** Exercise inputs **
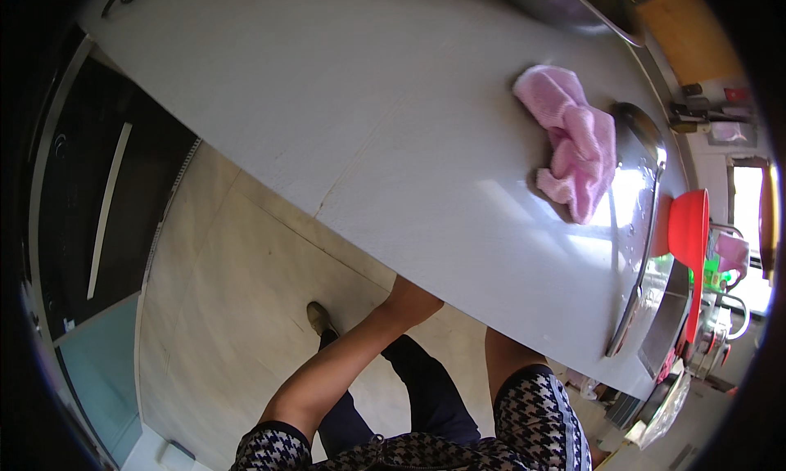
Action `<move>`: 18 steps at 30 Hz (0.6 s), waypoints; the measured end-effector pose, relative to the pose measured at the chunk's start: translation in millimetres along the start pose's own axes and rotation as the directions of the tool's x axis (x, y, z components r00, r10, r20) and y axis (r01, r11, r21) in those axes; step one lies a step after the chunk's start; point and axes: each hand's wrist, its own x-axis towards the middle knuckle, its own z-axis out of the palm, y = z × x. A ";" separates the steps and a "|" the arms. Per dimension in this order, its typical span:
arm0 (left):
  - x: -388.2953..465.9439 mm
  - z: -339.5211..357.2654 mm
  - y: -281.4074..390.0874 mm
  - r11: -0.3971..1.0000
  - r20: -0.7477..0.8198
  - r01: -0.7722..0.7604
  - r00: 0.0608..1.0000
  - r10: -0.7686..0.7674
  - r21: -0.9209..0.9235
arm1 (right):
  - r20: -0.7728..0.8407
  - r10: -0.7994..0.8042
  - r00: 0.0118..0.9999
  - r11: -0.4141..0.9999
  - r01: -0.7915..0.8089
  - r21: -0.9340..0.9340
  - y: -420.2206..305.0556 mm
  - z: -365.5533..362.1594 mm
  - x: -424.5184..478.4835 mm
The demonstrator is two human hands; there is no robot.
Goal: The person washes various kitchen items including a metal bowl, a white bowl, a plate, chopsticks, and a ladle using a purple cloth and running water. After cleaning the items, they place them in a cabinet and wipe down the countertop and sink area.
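Note:
My left hand reaches under the front edge of the grey countertop. Only its wrist and the back part show; the fingers are hidden below the counter. My right hand is out of view, its forearm passing beneath the same edge farther right. On the counter before me lies a crumpled pink cloth. Right beside the cloth is a long utensil with a dark rounded head and a shiny metal handle. What either hand touches cannot be seen.
A large metal pan stands at the counter's far side. A red plastic scoop is at the right, near the sink. Several knives hang beyond. Leftward is a dark-fronted built-in cabinet or appliance with a long handle.

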 end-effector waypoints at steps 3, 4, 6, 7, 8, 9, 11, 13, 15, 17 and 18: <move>-11.7 -2.7 12.4 0.995 0.098 0.029 0.994 -0.038 0.092 | -0.013 -0.007 1.000 0.998 0.006 -0.059 -0.5 6.2 -9.1; -14.6 -3.7 17.6 0.992 0.119 0.032 0.992 -0.046 0.119 | -0.023 -0.015 1.000 0.997 0.013 -0.082 -1.9 5.6 -14.7; -18.0 -4.7 30.3 0.986 0.163 0.032 0.985 -0.059 0.164 | -0.051 -0.035 0.998 0.989 0.028 -0.145 -1.1 -0.7 -33.1; -20.0 -6.6 34.7 0.981 0.179 0.040 0.981 -0.075 0.191 | -0.057 -0.041 0.998 0.983 0.030 -0.179 4.3 -2.8 -47.3; -21.3 -8.3 38.3 0.975 0.193 0.025 0.979 -0.068 0.219 | -0.067 -0.050 0.996 0.977 0.034 -0.213 9.3 -8.6 -65.5; -22.2 -9.9 40.3 0.969 0.202 0.011 0.977 -0.063 0.248 | -0.073 -0.052 0.996 0.969 0.033 -0.246 15.5 -12.1 -85.8; -22.5 -12.6 45.5 0.963 0.212 -0.010 0.976 -0.050 0.271 | -0.095 -0.049 0.994 0.953 0.018 -0.301 28.5 -23.7 -126.1; -25.2 -17.9 50.7 0.959 0.192 -0.002 0.980 -0.054 0.283 | -0.088 -0.012 0.996 0.940 -0.019 -0.340 44.1 -23.8 -155.7; -26.4 -22.2 56.5 0.951 0.142 0.003 0.989 -0.050 0.310 | -0.074 0.032 0.997 0.925 -0.057 -0.376 54.8 -18.7 -168.4; -22.3 -18.4 67.2 0.957 0.150 -0.044 0.989 0.000 0.287 | -0.125 0.038 0.991 0.909 -0.087 -0.408 57.9 -25.6 -166.0; -21.3 -20.4 73.7 0.956 0.155 -0.064 0.988 0.019 0.288 | -0.128 0.049 0.991 0.895 -0.101 -0.434 59.6 -23.9 -162.3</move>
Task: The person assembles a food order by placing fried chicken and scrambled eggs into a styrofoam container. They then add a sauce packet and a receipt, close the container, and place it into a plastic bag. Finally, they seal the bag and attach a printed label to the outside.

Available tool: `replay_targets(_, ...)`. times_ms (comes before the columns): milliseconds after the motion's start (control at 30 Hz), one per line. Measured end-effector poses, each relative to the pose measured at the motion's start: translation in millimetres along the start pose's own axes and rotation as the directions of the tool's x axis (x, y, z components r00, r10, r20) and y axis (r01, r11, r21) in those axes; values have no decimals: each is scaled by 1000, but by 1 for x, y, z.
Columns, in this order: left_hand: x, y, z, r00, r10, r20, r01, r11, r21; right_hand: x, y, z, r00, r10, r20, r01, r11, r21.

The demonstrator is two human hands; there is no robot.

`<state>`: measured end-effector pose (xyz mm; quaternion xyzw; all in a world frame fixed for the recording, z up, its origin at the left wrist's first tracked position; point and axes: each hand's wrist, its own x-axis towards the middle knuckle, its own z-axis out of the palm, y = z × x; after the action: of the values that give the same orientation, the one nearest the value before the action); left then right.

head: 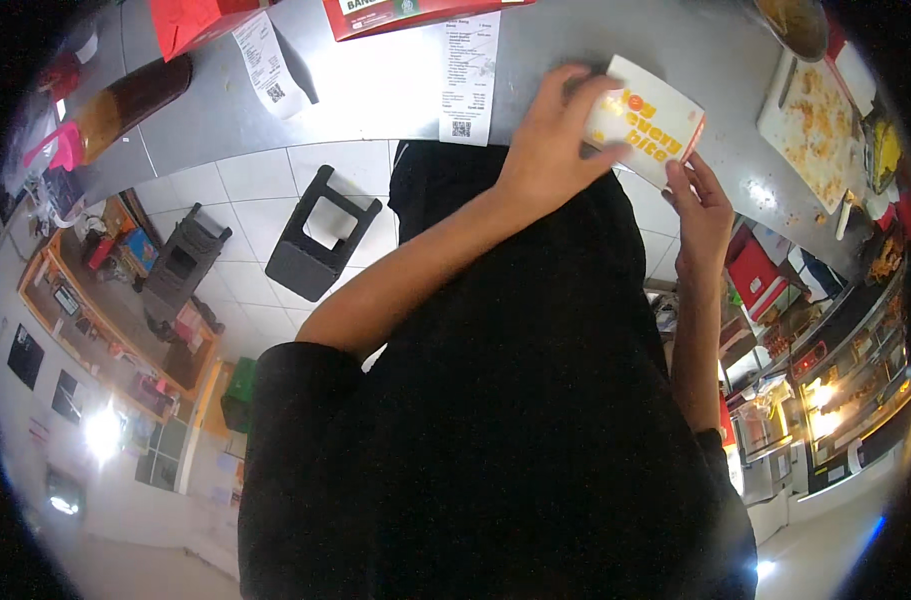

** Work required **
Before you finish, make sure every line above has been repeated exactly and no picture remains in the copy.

** Solution below **
Action `<move>`: 18 steps at 30 Hz (0.6 s), waypoints; the measured end-effector pose, relative to the pose measured at the chunk's start: translation in millimetres along the start pose's own axes and rotation as the directions of the tool's x axis (x, y, z components r00, r10, r20) and y axis (r01, r11, r21) in those axes; step one lies a step after the chunk's start; point and axes: each hand's wrist, its own x-axis towards the middle knuckle, its own z-axis out of the palm, y = z × x. A ";" separates the steps and a "|" the arms. Per dimension in this order, its typical span:
arm0 (left):
  - x: -388.2953..465.9439 mm
  - z: -339.5211..357.2654 mm
  - y: -281.4074..390.0874 mm
  - r11: -0.3971..1.0000
  - r20: -0.7477..0.8198
  - r01: -0.7722..0.7604
  - r00: 0.0608..1.0000
  - r10: -0.7686..0.7674
  - r21: -0.9209..0.9235
arm1 (right):
  - r20: -0.7728..0.8407
  - r10: -0.7994..0.8042
  - r00: 0.0118..0.9999
  - r11: -0.4141..0.9999
  - r01: -0.7915..0.8089
  - r21: -0.9340..0.9340
  - y: -420.2206..305.0556 mm
  - z: -365.5533..362.1594 mm
  - x: -424.5184..478.4835 mm
The demonstrator is two human hands; there is no robot.
Goal: The person washes various kitchen items including a metal bowl, a white bowl, a plate, chopsticks, and a ladle using a purple cloth and running water. After cleaning the items, they place them in a cabinet and wipe down the countertop and sink area.
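Note:
My left hand reaches under the front edge of the grey countertop. Only its wrist and the back part show; the fingers are hidden below the counter. My right hand is out of view, its forearm passing beneath the same edge farther right. On the counter before me lies a crumpled pink cloth. Right beside the cloth is a long utensil with a dark rounded head and a shiny metal handle. What either hand touches cannot be seen.
A large metal pan stands at the counter's far side. A red plastic scoop is at the right, near the sink. Several knives hang beyond. Leftward is a dark-fronted built-in cabinet or appliance with a long handle.
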
 end-effector waypoints at steps 3, 4, 6, 7, 8, 9, 11, 13, 15, 17 and 18: <move>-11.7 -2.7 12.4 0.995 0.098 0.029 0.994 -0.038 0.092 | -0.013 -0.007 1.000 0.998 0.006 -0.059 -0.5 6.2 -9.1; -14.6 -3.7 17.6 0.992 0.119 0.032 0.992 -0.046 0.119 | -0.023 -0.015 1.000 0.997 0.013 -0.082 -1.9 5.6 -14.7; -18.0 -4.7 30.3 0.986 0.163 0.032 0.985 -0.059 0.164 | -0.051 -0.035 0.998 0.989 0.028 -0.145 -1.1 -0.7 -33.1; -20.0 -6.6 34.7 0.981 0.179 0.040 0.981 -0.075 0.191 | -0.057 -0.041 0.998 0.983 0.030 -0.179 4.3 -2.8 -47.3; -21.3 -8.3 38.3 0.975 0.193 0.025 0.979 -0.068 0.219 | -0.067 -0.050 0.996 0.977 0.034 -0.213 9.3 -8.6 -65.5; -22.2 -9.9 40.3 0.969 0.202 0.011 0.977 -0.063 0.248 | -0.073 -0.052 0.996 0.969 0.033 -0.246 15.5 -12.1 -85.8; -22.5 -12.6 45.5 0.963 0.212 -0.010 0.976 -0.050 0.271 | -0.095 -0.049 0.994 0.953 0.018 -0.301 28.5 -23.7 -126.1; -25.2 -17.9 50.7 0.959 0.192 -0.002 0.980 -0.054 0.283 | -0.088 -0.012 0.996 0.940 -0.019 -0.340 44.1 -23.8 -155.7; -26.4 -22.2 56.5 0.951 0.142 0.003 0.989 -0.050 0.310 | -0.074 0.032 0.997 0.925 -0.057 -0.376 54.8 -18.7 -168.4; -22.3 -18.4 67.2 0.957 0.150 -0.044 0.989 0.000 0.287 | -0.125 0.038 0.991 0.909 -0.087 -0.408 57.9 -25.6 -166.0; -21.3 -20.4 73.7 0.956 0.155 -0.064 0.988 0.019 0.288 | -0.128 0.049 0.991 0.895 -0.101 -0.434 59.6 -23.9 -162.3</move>
Task: The person assembles a food order by placing fried chicken and scrambled eggs into a styrofoam container. They then add a sauce packet and a receipt, close the container, and place it into a plastic bag. Finally, they seal the bag and attach a printed label to the outside.

Available tool: `replay_targets(_, ...)`. times_ms (comes before the columns): milliseconds after the motion's start (control at 30 Hz), one per line. Measured end-effector poses, each relative to the pose measured at the motion's start: translation in millimetres along the start pose's own axes and rotation as the directions of the tool's x axis (x, y, z components r00, r10, r20) and y axis (r01, r11, r21) in those axes; values have no decimals: each is scaled by 1000, but by 1 for x, y, z.
Columns, in this order: left_hand: x, y, z, r00, r10, r20, r01, r11, r21; right_hand: x, y, z, r00, r10, r20, r01, r11, r21.

The demonstrator is two human hands; there is no robot.

`<state>`: measured end-effector pose (xyz mm; quaternion xyzw; all in a world frame fixed for the recording, z up, its origin at the left wrist's first tracked position; point and axes: each hand's wrist, its own x-axis towards the middle knuckle, its own z-axis out of the palm, y = z × x; after the action: of the values that give the same orientation, the one nearest the value before the action); left then right.

head: 

That wraps up the exercise.